Copy the data below exactly.

━━━━━━

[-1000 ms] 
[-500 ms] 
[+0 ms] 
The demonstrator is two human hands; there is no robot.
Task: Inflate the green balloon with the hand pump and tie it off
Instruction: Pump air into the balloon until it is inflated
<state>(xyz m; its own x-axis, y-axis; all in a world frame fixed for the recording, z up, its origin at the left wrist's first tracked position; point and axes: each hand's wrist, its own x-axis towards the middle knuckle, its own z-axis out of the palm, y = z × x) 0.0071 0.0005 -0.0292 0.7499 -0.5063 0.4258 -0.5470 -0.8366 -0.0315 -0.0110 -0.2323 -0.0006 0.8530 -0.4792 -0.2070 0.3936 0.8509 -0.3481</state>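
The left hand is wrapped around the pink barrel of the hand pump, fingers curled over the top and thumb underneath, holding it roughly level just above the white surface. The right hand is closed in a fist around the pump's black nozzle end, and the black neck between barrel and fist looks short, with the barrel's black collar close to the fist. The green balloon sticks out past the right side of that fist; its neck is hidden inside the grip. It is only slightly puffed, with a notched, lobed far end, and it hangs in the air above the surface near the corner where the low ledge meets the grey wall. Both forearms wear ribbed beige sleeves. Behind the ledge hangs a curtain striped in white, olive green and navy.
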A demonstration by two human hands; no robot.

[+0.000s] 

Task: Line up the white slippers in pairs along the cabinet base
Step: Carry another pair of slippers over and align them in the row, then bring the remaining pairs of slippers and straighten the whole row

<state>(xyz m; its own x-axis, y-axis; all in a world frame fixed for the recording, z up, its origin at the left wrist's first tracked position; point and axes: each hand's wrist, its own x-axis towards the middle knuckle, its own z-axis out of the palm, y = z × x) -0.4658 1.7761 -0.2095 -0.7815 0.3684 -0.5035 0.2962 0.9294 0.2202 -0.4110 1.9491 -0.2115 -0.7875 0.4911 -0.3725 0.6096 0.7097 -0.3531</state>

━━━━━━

RESPONSE BELOW:
[-1000 ms] 
[-500 ms] 
[+0 ms] 
The demonstrator is two human hands; there is no robot.
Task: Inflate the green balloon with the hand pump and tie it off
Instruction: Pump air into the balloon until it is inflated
<state>(xyz m; its own x-axis, y-axis; all in a world frame fixed for the recording, z up, its origin at the left wrist's first tracked position; point and axes: each hand's wrist, its own x-axis towards the middle knuckle, its own z-axis out of the palm, y = z × x) 0.0071 0.0005 -0.0292 0.7499 -0.5063 0.4258 -0.5470 -0.8366 -0.0315 -0.0110 -0.2323 -0.0006 0.8530 -0.4792 -0.2070 0.3936 0.8509 -0.3481</state>
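The left hand is wrapped around the pink barrel of the hand pump, fingers curled over the top and thumb underneath, holding it roughly level just above the white surface. The right hand is closed in a fist around the pump's black nozzle end, and the black neck between barrel and fist looks short, with the barrel's black collar close to the fist. The green balloon sticks out past the right side of that fist; its neck is hidden inside the grip. It is only slightly puffed, with a notched, lobed far end, and it hangs in the air above the surface near the corner where the low ledge meets the grey wall. Both forearms wear ribbed beige sleeves. Behind the ledge hangs a curtain striped in white, olive green and navy.
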A demonstration by two human hands; no robot.

[+0.000s] 

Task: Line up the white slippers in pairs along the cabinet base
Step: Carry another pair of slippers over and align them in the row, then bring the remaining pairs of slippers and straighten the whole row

<state>(xyz m; its own x-axis, y-axis; all in a world frame fixed for the recording, z up, its origin at the left wrist's first tracked position; point and axes: each hand's wrist, its own x-axis towards the middle knuckle, its own z-axis out of the palm, y = z × x) -0.4658 1.7761 -0.2095 -0.7815 0.3684 -0.5035 0.2962 0.9294 0.2202 -0.4110 1.9491 -0.2115 -0.7875 0.4911 -0.3725 0.6096 0.7097 -0.3531</state>

No part of the exercise remains unanswered.